**The task:** The expected response is the complete listing below, restated exactly, with its pictures omitted.

== Segment start ==

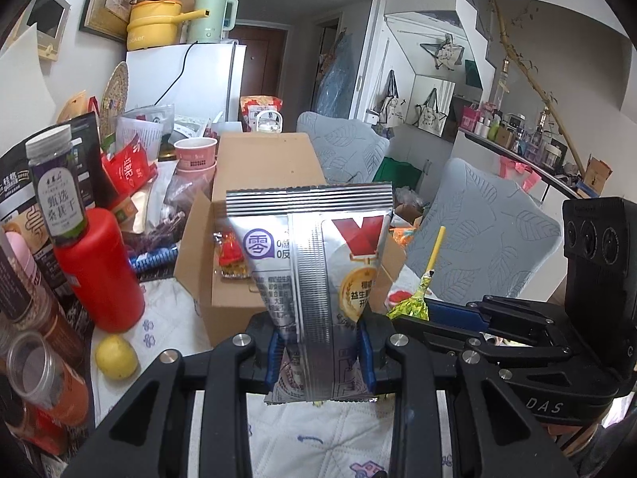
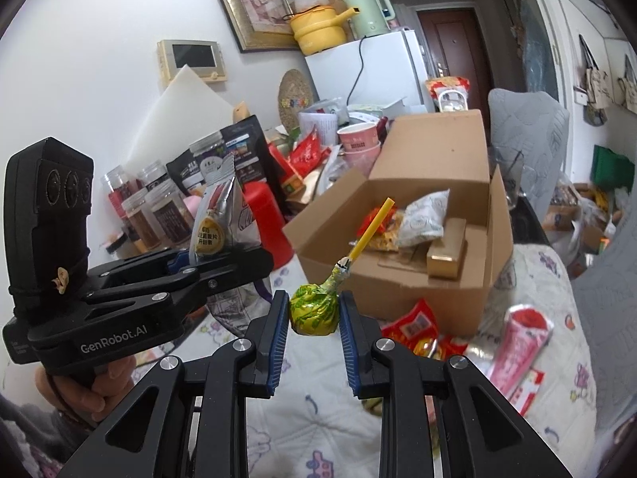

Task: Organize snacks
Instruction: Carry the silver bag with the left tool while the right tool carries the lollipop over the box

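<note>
Left gripper (image 1: pixel 322 352) pinches silver snack packet (image 1: pixel 314 263) upright between its pads; right gripper (image 2: pixel 313 318) clamps green-wrapped lollipop (image 2: pixel 314 310), stick pointing up and ahead; open cardboard box (image 2: pixel 434 215) just ahead of both, on the table

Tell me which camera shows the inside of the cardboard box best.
The right wrist view: it looks down into the open cardboard box, showing snack packets and a gold carton inside. In the left wrist view the silver packet held in the left claw hides most of it.

White fridge (image 1: pixel 187 75), framed picture (image 2: pixel 254 4) — brown door (image 2: pixel 450 40) beyond
</note>
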`<state>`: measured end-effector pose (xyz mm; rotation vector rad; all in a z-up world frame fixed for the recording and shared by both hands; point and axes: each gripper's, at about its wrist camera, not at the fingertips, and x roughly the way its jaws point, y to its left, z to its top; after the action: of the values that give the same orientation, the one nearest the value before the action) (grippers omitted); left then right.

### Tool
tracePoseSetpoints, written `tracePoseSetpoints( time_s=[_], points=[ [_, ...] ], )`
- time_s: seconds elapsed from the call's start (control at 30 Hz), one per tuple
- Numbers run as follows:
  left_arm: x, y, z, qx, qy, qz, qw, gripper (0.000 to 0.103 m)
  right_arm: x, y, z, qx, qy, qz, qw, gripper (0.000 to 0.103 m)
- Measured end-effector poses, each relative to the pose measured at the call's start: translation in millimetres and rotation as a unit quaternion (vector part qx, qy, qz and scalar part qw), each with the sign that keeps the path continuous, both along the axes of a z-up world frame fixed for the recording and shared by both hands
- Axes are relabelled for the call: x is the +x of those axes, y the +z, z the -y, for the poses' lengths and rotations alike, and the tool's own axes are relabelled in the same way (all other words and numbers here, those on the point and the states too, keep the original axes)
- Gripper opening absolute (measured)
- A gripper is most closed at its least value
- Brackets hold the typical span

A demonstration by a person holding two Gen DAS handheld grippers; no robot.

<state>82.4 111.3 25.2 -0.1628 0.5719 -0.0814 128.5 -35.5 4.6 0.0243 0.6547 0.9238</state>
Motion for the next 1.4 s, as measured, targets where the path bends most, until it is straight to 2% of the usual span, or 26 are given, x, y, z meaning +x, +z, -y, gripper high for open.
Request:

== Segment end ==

**Response to this exercise:**
Task: Organize snacks
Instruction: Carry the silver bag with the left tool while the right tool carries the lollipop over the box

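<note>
Left gripper (image 1: pixel 322 352) pinches silver snack packet (image 1: pixel 314 263) upright between its pads; right gripper (image 2: pixel 313 318) clamps green-wrapped lollipop (image 2: pixel 314 310), stick pointing up and ahead; open cardboard box (image 2: pixel 434 215) just ahead of both, on the table

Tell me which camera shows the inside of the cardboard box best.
The right wrist view: it looks down into the open cardboard box, showing snack packets and a gold carton inside. In the left wrist view the silver packet held in the left claw hides most of it.

White fridge (image 1: pixel 187 75), framed picture (image 2: pixel 254 4) — brown door (image 2: pixel 450 40) beyond
</note>
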`<state>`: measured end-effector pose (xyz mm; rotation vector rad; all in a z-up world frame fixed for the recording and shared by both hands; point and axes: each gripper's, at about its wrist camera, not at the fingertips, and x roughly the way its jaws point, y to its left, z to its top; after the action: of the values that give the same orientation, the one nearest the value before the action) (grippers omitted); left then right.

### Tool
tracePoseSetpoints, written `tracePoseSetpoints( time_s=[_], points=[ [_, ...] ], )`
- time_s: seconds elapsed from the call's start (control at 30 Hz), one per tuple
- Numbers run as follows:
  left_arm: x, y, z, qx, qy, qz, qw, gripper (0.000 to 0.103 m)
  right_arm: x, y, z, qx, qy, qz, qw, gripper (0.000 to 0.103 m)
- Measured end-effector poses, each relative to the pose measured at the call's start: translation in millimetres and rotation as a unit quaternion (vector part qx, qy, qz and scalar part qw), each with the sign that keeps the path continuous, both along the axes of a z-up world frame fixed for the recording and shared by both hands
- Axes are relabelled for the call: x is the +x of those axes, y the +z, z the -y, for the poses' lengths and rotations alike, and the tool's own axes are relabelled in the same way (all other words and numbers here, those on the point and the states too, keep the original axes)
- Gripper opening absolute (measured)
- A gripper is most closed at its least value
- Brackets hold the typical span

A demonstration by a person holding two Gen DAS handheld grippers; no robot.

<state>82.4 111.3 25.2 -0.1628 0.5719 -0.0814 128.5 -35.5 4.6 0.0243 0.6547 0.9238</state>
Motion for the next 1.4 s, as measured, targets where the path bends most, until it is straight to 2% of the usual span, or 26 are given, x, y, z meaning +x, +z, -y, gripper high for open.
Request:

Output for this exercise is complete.